Podcast Editing: Stuff I Cut From People's Speech
Updated: Mar 7
In total, I've probably edited around 100 podcast episodes. I consider my editing style to be detailed. I want everyone on the podcast to come across as clearly and professionally as possible. That's why, time allowing, I painstakingly edit out "um," "uh," loud breathing, and other verbal anomalies that might otherwise disrupt the listener's experience.
Aside from the fact that speakers use "uh" and "um" far (FAR) more than they realize, I've also noticed a verbal sort of tic. As I started paying attention more in day to day listening, it seems to me that women do this thing more than men.
Here's what happens...
A speaker will be asked a question, and then, as though thinking out loud, they will verbalize, "uuuuummmmmm," followed by a sort of puckering snap sound. And then they will proceed to verbalize their actual response in words.

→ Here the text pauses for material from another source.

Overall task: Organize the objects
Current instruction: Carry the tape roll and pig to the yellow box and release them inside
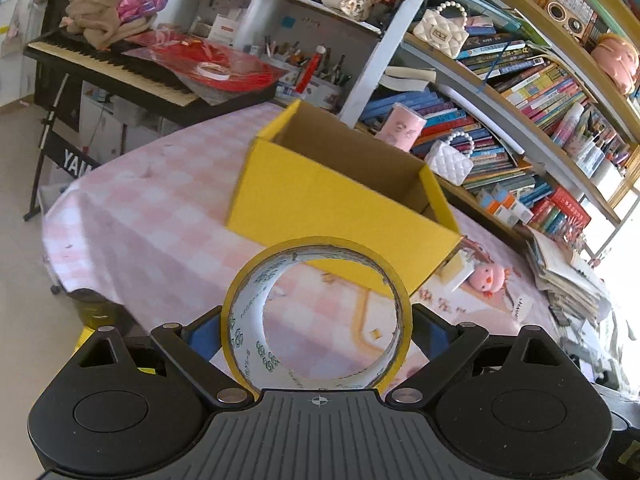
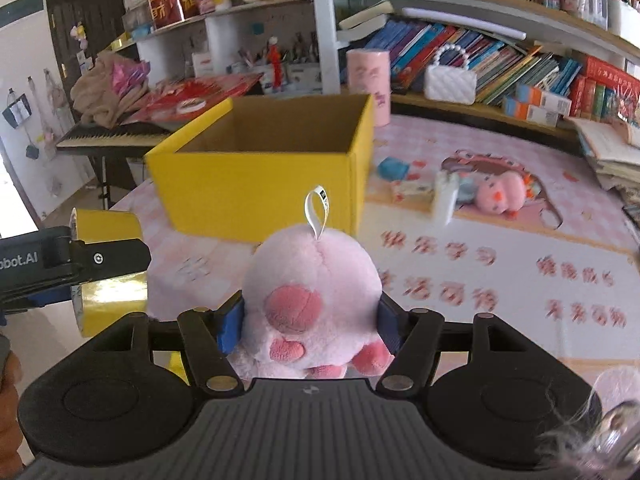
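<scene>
1. Above the pink-checked bench (image 1: 152, 216), the left gripper (image 1: 316, 332) clasps a yellow tape roll (image 1: 240, 308) by its flat sides.
2. The right gripper (image 2: 310, 320) squeezes a pink plush toy (image 2: 312, 288).
3. The open yellow box (image 2: 260, 184) stands on the bench ahead of both.
4. A second plush (image 2: 502, 196) lies beyond the box's right side.

Bright daylight, fisheye warping, motion blur
</scene>
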Motion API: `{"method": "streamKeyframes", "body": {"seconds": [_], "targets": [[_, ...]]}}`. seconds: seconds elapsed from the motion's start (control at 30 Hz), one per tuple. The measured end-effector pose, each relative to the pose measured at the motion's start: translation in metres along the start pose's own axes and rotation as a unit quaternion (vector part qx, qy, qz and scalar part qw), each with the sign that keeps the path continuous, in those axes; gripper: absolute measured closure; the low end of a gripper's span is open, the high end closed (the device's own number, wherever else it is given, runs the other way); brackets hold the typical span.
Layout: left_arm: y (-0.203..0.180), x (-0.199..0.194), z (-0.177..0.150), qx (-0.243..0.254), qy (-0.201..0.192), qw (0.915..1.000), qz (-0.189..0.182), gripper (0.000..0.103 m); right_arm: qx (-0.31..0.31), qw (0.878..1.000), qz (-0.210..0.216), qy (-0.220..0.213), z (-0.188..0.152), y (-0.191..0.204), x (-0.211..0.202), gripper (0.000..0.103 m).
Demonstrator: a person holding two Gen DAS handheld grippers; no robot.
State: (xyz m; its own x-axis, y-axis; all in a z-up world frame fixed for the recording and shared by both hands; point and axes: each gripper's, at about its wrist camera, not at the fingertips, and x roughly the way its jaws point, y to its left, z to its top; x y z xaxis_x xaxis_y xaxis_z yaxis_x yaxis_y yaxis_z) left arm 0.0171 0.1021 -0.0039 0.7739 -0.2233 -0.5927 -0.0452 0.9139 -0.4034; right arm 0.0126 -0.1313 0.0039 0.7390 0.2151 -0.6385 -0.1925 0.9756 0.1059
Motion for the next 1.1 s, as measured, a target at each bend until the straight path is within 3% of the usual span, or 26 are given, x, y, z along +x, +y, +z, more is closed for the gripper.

I can't tell you how many times I've edited this out of episodes...
My neighbor happens to be a Linguistics doctoral candidate, so I sent him an example clip and asked him. Here's what he said:
There is no reason to think that it doesn't function like an exclamation. These typically allow a speaker to delay production because it delays articulation. It definitely would bolster your hypothesis if you also had evidence that people are thinking out loud while doing it. Here is a paper that might satisfy you.
Reference paper: Using uh and um in spontaneous speaking by Clark & Tree
For the lay person, my recommendation is to recognize (acknowledge?) that you are unaware of some of your verbal habits and then do something about it before going into a recorded interview. This isn't simply about making an editor's job easier. As an editor, there are some things I simply cannot "correct"- like when someone runs their "um" into the previous or following word syllables, making it impossible to cut without it sounding chopped off to the listener. My point is simply - if it's important to you to sound articulate, practice makes perfect.
For the linguistic community, I am sincerely hoping an academic will pick up this phenomenon of the "snap" used by (at minimum) various English speakers and give it a name, and some more context for understanding why people do it.